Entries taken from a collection
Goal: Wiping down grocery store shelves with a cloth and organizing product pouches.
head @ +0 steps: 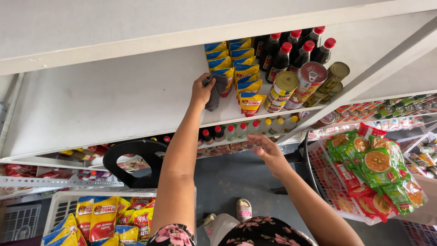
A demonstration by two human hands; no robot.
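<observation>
Left hand (201,89) raised to white painted shelf (114,98), grip closed on crumpled grey cloth (215,91), pressed to board beside yellow-and-blue sauce pouches (243,73). Wiping appears underway. Right hand (267,149) lower, grip wide, empty. Next stroke calls for clearing pouches, gold-lidded cans (300,84).

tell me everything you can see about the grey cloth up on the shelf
The cloth is dark grey, soft and crumpled, looking like a woven rag. The left hand grips its upper part, fingers curled over it, and the rest hangs loosely toward the shelf edge. It lies on the white shelf, just left of the yellow-and-blue pouches, its upper edge against the nearest one. No pattern or label shows.
</observation>
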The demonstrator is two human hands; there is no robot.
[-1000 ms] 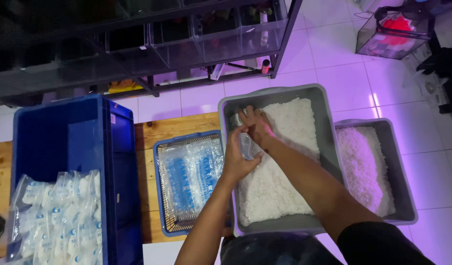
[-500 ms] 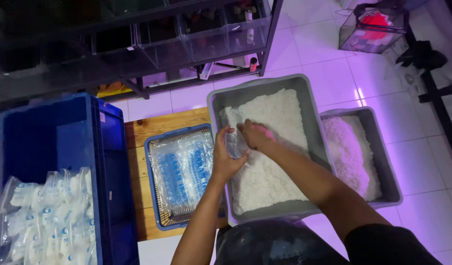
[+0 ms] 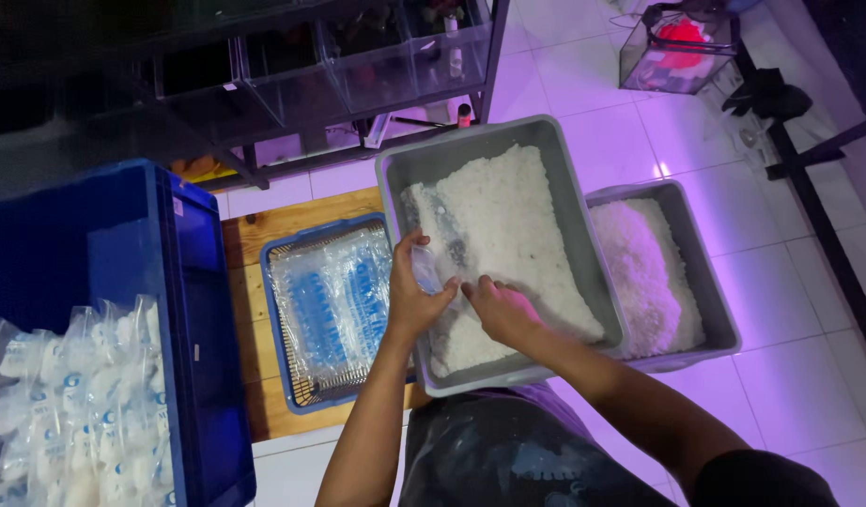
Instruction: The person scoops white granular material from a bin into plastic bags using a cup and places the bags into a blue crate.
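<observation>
fingers [image 3: 416,252] grip one clear bag [image 3: 427,269] | two grey tubs [image 3: 583,202]; one blue crate [image 3: 193,310]

Both forearms are bare to above the elbow. The right arm ends in a dark short sleeve [image 3: 771,474] at the shoulder. A dark apron [image 3: 508,451], smudged with pale dusty marks, covers the front of the body.

A low wooden plank surface [image 3: 255,235] stands on the white tiled floor [image 3: 809,376]. On it lie a shallow blue wire-mesh basket [image 3: 281,324] of clear printed plastic bags and, beside it, a grey plastic tub [image 3: 395,178] of white grains; a second grey tub [image 3: 719,310] sits just right of that one.
</observation>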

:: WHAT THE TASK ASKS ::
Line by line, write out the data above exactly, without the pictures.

:: REPLY ::
Goal: Wiping down grocery store shelves with a cloth and organizing product pouches.
head @ +0 steps: 
A demonstration by two human hands; no robot.
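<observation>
Left hand (201,89) raised to white painted shelf (114,98), grip closed on crumpled grey cloth (215,91), pressed to board beside yellow-and-blue sauce pouches (243,73). Wiping appears underway. Right hand (267,149) lower, grip wide, empty. Next stroke calls for clearing pouches, gold-lidded cans (300,84).

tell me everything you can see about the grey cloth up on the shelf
The cloth is dark grey, soft and crumpled, looking like a woven rag. The left hand grips its upper part, fingers curled over it, and the rest hangs loosely toward the shelf edge. It lies on the white shelf, just left of the yellow-and-blue pouches, its upper edge against the nearest one. No pattern or label shows.
</observation>
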The demonstrator is two human hands; there is no robot.
[-1000 ms] 
[-500 ms] 
[+0 ms] 
Instruction: The person scoops white granular material from a bin into plastic bags using a cup and places the bags into a blue crate.
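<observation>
fingers [image 3: 416,252] grip one clear bag [image 3: 427,269] | two grey tubs [image 3: 583,202]; one blue crate [image 3: 193,310]

Both forearms are bare to above the elbow. The right arm ends in a dark short sleeve [image 3: 771,474] at the shoulder. A dark apron [image 3: 508,451], smudged with pale dusty marks, covers the front of the body.

A low wooden plank surface [image 3: 255,235] stands on the white tiled floor [image 3: 809,376]. On it lie a shallow blue wire-mesh basket [image 3: 281,324] of clear printed plastic bags and, beside it, a grey plastic tub [image 3: 395,178] of white grains; a second grey tub [image 3: 719,310] sits just right of that one.
</observation>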

Work on the answer is now done.